**Problem to work on**. Leave out the pictures and retype exactly the lines from the line with "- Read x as" through the end of the listing below.

**Excerpted data**.
━━━━━━━━━━━━━━━━━━━━

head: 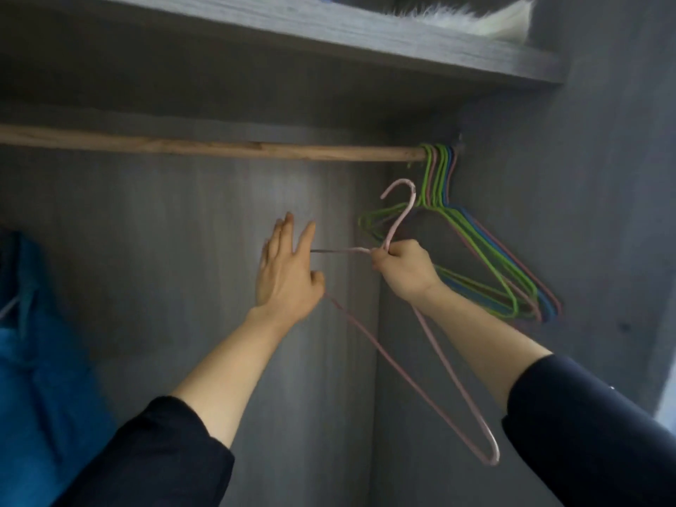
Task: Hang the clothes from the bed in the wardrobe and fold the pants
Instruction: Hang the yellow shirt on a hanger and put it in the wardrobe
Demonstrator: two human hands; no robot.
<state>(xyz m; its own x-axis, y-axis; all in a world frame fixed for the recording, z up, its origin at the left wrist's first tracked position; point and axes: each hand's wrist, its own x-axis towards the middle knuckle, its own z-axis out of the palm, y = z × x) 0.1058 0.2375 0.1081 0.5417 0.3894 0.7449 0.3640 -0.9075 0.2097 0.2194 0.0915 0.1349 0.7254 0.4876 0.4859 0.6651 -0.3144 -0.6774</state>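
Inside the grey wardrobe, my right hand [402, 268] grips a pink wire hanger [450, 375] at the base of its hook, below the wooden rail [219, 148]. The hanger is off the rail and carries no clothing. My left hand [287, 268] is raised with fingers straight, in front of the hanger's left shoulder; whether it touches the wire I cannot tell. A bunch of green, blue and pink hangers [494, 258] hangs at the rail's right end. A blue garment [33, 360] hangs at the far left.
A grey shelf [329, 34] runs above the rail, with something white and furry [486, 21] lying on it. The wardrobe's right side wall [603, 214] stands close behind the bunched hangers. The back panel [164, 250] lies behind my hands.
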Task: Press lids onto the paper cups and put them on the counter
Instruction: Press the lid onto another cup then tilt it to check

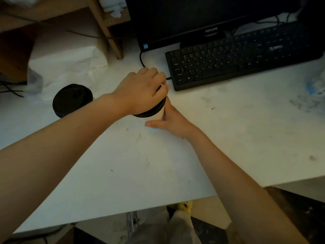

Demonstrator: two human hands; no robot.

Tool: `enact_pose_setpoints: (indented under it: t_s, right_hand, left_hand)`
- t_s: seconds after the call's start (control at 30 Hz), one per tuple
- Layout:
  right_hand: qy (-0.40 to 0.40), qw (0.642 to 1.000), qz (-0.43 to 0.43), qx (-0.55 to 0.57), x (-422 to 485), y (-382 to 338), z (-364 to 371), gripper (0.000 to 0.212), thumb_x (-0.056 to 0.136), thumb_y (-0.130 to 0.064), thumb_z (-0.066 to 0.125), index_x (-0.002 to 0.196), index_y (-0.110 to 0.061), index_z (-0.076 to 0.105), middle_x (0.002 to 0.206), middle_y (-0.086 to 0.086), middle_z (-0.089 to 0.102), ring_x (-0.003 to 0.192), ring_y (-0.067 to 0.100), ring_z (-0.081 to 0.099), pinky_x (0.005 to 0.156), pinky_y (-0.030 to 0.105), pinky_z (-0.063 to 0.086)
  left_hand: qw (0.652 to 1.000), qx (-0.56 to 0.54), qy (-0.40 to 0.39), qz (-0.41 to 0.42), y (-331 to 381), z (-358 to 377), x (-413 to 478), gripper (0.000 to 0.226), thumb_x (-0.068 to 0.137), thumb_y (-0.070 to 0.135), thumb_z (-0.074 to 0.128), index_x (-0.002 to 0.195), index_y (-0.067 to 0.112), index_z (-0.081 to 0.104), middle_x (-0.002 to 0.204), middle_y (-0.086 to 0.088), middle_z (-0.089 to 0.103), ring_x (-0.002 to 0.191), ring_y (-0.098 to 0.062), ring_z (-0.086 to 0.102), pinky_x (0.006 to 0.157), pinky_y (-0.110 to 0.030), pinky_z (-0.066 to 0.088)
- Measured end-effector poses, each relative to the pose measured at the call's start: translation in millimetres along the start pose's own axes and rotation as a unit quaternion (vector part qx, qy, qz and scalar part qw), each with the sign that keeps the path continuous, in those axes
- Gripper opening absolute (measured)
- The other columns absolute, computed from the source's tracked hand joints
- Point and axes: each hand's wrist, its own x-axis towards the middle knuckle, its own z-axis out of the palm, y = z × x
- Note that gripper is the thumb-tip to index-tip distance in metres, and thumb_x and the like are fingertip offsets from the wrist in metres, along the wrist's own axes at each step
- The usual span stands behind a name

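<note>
A white paper cup (157, 115) stands on the white counter (158, 164) near its middle. A black lid (152, 110) sits on its rim, mostly hidden under my left hand (140, 90), which lies palm-down on top of it. My right hand (169, 121) wraps the cup's side from the right, thumb across the front near the base. To the left stands a second cup with a black lid (72, 99) on it; neither hand touches it.
A black keyboard (242, 57) and a monitor (202, 20) fill the back right. Crumpled white paper or plastic (70, 67) lies at the back left beside a wooden shelf frame (107, 29). The counter's front edge runs along the bottom.
</note>
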Motion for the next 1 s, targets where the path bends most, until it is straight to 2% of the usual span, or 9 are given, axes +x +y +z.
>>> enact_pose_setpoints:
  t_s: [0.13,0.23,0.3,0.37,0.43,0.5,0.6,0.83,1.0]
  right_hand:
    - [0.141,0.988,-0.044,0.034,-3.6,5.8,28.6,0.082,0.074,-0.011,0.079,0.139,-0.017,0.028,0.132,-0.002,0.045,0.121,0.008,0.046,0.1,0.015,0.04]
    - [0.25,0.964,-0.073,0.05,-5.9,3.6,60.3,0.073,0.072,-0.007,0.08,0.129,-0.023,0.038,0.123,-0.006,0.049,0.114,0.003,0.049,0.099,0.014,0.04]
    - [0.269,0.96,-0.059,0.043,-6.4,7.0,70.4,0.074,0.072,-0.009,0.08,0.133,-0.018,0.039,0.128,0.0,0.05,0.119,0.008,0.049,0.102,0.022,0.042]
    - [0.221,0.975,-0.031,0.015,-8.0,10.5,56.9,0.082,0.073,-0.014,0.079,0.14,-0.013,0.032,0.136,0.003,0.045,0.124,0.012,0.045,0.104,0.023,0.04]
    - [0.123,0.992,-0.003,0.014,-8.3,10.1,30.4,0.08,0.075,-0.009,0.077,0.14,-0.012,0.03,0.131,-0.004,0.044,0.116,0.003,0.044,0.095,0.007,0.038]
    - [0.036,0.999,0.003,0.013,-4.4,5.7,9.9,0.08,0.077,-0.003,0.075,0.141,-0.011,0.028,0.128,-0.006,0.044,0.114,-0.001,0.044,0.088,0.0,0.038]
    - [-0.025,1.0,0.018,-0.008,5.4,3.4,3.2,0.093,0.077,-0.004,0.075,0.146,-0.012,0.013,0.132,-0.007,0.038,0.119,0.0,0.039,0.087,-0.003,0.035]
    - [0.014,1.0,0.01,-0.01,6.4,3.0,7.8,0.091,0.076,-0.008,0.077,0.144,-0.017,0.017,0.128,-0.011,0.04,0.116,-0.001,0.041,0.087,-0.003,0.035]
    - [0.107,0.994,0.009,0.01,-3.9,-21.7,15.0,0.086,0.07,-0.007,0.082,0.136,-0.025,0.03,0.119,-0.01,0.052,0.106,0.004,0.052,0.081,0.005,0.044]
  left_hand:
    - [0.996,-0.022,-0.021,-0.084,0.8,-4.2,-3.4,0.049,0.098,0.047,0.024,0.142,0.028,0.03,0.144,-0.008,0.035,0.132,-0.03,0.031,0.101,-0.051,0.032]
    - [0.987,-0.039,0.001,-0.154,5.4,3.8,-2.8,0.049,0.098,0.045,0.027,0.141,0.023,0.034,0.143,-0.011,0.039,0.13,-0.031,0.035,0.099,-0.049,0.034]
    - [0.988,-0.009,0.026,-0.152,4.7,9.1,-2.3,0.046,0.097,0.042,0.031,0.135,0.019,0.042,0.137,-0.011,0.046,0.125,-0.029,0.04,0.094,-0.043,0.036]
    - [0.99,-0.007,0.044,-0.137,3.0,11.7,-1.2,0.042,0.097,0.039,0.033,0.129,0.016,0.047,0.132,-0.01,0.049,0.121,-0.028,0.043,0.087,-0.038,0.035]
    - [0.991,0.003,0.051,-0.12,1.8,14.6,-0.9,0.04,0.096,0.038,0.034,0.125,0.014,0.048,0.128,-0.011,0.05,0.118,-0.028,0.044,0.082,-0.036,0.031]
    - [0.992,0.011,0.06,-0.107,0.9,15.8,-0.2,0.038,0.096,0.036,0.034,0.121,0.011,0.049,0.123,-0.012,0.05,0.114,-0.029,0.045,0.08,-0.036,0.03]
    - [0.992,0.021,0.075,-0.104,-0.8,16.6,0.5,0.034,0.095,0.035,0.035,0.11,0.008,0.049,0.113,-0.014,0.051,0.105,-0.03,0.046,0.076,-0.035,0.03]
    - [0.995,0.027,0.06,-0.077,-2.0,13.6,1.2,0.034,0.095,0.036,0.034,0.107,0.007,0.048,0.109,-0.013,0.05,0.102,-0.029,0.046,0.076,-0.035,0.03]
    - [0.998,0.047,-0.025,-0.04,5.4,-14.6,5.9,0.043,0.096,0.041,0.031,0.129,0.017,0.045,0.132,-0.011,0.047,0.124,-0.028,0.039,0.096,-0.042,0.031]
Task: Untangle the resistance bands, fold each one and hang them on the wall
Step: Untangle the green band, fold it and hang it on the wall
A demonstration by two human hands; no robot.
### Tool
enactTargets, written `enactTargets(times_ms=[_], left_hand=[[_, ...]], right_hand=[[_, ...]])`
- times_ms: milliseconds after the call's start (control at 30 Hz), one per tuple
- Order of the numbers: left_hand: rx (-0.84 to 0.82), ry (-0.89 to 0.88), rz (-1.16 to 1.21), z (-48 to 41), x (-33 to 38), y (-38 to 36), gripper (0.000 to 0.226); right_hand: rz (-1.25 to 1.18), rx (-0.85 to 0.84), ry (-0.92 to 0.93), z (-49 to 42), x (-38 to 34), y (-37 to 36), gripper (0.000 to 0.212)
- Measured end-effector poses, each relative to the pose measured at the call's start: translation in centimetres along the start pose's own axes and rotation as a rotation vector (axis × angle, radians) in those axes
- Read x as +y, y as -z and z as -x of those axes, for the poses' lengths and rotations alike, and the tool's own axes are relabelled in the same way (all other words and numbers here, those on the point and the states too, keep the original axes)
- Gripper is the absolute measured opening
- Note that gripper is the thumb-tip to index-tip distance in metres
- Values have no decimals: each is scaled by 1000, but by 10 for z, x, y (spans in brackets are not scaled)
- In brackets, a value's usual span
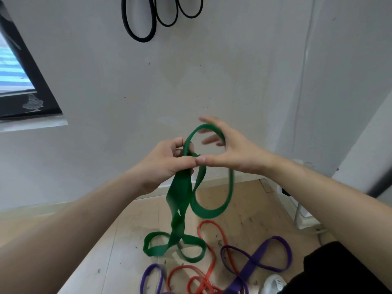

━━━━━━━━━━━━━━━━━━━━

**Answer to the exercise**.
- Read x as +y, y as -z and z as -x of those axes, for the poses' lengths and rotations alike, and the tool's own axes are relabelled in the same way (all other words and numbers here, those on the point and the states too, keep the original axes)
- Gripper is the absolute measured opening
- Note that gripper is the thumb-tip to index-tip distance in metres
- Values have no decimals: each is scaled by 1000, but by 10 for z, x, y (spans in brackets are not scaled)
- In brackets, a value's usual span

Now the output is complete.